§ **Task prompt**:
Quote the data below in full, please, without altering anything.

§ **Source material**:
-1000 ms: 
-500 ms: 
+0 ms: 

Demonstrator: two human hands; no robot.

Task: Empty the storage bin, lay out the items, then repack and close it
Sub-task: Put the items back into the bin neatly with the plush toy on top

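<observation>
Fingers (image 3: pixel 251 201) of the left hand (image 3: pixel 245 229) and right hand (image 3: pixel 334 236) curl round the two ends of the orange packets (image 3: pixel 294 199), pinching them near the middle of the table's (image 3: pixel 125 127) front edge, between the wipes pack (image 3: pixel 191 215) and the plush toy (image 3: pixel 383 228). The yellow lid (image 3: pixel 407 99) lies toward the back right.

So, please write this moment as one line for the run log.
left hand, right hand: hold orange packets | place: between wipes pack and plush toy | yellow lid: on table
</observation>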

§ **Result for this task**:
-1000 ms: 
-500 ms: 
+0 ms: 

Demonstrator: two human hands; no robot.

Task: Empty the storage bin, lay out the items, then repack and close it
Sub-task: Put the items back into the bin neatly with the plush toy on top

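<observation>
Fingers (image 3: pixel 251 201) of the left hand (image 3: pixel 245 229) and right hand (image 3: pixel 334 236) curl round the two ends of the orange packets (image 3: pixel 294 199), pinching them near the middle of the table's (image 3: pixel 125 127) front edge, between the wipes pack (image 3: pixel 191 215) and the plush toy (image 3: pixel 383 228). The yellow lid (image 3: pixel 407 99) lies toward the back right.

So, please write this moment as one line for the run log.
left hand, right hand: hold orange packets | place: between wipes pack and plush toy | yellow lid: on table
</observation>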

As written, the answer is complete.